[Idea] Learn from Positives and Negatives Using Two Retrieval Models

[rlcauvin]

In a recommendation system with retrieval and ranking stages, the retrieval model typically learns only from positive examples in the training dataset. Consequently, it fails to learn which items users don't like. The initial set of recommendations from the retrieval model may include items that the user doesn't like and exclude items that the user does like.

Below is an idea for leveraging negative examples in retrieval models to address this problem. The approach is to train two retrieval models:

1. Positive Retrieval Model. A retrieval model trained on positive examples. This model is the conventional one; we train it to predict the items the user will like.
2. Negative Retrieval Model. A retrieval model trained on negative examples. We train this model to predict the items the user won't like.

Armed with positive and negative retrieval models, we can invoke both of them in the retrieval stage. We query the positive retrieval model, then the negative retrieval model, and combine the lists of recommended candidates. The wrinkle is that, instead of using the negative retrieval model to find the nearest neighbors of a query vector, we want to use it to find the furthest neighbors of a query vector. I'm not sure we can do so with tfrs.layers.factorized_top_k.ScaNN or tfrs.layers.factorized_top_k.BruteForce.
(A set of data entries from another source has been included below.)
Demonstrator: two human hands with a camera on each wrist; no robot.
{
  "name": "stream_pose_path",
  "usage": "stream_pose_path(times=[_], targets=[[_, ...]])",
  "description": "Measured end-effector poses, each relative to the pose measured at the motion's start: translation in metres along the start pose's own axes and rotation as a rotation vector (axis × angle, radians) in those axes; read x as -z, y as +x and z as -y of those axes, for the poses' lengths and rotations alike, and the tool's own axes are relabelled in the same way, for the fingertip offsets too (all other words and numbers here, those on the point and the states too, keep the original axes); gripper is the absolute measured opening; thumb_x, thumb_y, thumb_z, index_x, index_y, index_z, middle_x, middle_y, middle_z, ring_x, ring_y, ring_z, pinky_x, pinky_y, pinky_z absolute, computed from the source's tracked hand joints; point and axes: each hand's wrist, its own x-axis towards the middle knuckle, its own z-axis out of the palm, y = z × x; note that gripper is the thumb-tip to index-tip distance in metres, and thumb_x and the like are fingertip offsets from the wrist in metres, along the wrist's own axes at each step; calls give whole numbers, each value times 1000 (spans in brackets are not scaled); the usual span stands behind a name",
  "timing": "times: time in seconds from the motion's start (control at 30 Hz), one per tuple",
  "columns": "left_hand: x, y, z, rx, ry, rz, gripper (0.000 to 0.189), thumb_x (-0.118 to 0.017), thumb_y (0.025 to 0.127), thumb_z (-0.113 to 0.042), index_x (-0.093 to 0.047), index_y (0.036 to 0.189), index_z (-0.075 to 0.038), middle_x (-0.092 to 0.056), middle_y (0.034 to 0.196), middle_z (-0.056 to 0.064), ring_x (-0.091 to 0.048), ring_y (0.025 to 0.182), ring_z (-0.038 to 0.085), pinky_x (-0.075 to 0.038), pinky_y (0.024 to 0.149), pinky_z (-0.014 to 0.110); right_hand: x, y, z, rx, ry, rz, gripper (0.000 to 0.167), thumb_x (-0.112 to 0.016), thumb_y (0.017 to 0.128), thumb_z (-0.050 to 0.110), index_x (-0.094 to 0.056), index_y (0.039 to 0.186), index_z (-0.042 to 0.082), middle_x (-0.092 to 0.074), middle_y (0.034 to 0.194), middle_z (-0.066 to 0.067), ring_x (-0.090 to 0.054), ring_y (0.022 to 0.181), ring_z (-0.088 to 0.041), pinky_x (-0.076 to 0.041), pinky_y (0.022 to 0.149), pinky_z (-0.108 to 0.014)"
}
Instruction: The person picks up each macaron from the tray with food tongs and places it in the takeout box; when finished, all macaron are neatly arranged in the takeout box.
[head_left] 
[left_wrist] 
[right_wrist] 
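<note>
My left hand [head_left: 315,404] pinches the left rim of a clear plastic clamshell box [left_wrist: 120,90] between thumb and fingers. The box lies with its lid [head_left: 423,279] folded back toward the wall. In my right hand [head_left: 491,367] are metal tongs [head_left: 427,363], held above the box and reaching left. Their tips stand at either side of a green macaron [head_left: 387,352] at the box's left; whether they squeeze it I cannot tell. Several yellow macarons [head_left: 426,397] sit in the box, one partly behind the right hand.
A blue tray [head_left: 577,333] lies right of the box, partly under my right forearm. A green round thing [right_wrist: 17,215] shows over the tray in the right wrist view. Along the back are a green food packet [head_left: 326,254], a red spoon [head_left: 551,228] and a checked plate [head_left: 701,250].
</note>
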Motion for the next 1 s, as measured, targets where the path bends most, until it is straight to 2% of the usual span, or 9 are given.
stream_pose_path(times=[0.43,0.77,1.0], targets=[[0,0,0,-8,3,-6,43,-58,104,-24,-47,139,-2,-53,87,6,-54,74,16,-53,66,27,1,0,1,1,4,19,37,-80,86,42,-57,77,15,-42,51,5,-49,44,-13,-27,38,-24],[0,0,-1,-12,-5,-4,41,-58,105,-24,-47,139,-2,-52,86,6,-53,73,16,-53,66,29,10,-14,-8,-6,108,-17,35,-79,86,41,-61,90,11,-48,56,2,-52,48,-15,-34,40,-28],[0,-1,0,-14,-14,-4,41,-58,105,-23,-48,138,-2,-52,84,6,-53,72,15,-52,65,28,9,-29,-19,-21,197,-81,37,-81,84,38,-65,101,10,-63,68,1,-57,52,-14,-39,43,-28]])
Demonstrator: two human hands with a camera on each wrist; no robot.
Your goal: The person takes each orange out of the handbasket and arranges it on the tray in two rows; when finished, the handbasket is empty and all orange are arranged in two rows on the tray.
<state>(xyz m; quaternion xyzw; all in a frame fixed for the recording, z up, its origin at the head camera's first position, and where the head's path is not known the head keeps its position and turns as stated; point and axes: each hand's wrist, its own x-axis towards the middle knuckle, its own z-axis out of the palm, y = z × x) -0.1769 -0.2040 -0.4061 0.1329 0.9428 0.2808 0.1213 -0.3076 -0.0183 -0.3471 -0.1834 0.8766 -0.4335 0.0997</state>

Thoughts on this idea, or any pointers to code, classes, or libraries for retrieving furthest neighbors?

[rlcauvin]

I looked at the code for tfrs.layers.factorized_top_k.BruteForce and realized I could create a nearly identical class (BruteForceFurthest) that returns the furthest neighbors by changing one line of code. Here is the relevant code excerpt from the call() function.

    scores = self._compute_score(queries, self._candidates)
    values, indices = tf.math.top_k(-scores, k = k)  # Negate the scores to get the furthest neighbors
    return values, tf.gather(self._identifiers, indices)

As you can see, I think it is as simple as negating the scores so that the "top K" scores are really the bottom K scores.

I then trained a "negative" retrieval model on the negative examples and instantiated BruteForceFurthest as follows:

    query_model = negative_retrieval_model.query_model
    candidate_model = negative_retrieval_model.candidate_model
    index = BruteForceFurthest(query_model = query_model, k = k)
    top_k_retriever = index.index_from_dataset(candidate_ds.batch(100).map(lambda c: (c["item_id"], candidate_model(c))))

After creating that top_k_retriever, I can retrieve the candidates the user is least likely not to click:

scores, items = top_k_retriever(query, 100)

Ultimately, I want to combine these candidates with the candidates from the "positive" retrieval model. I'm wondering if I can do so in a special BruteForcePosNeg class that computes the nearest neighbors from the "positive" retrieval model and the furthest neighbors from the "negative" retrieval model, somehow averages the scores, and returns the top scoring candidates.

[caesarjuly]

This is a really interesting topic. But I have some questions:

1. Are the negative samples come from explicit user feedback?
2. If yes, is the dataset sparse or too small?
3. If not, the dataset could be very noisy, how to clean it?
4. Are the scores from two separate models comparable? The scores can be highly affected by the sampling strategy. How to calibrate it before fusing?
5. The original idea of in-batch negative sampling is to take other users' positive samples as the current user's negative samples. In general, this idea can provide fast training speed. But there could be an issue regarding the sampling distribution

Actually, there is a method called Mixed Negative Sampling that can mitigate this issue. You can refer to my blog for details.

[rlcauvin]

Thanks for sharing the Mixed Negative Sampling method, @caesarjuly. I'm going to study it and try to figure out how it works.

As for your questions:

1. Are the negative samples come from explicit user feedback?
My use case is similar to a daily email in which the user clicks or doesn't click the primary link in the message. A click is positive feedback, and a non-click is negative feedback.

2. If yes, is the dataset sparse or too small?
The sample contains about a million rows, roughly balanced between clicks (positive) and non-clicks (negative). It has a rich set of query and candidate features.

3. If not, the dataset could be very noisy, how to clean it?
Having a balanced sample seems to help a lot.

4. Are the scores from two separate models comparable? The scores can be highly affected by the sampling strategy. How to calibrate it before fusing?
I'm not sure if they're comparable. The negative retrieval model seems to produce higher scores and has a significantly higher ROC-AUC than the positive retrieval model.

6. The original idea of in-batch negative sampling is to take other users' positive samples as the current user's negative samples. In general, this idea can provide fast training speed. But there could be an issue regarding the sampling distribution.
I haven't tried in-batch negative sampling, but if I understand it, it's unlikely to perform well, because instead of "real" negatives, it's assuming that other users' positives are negatives. In my case, I know the negatives, because I know that the user didn't click.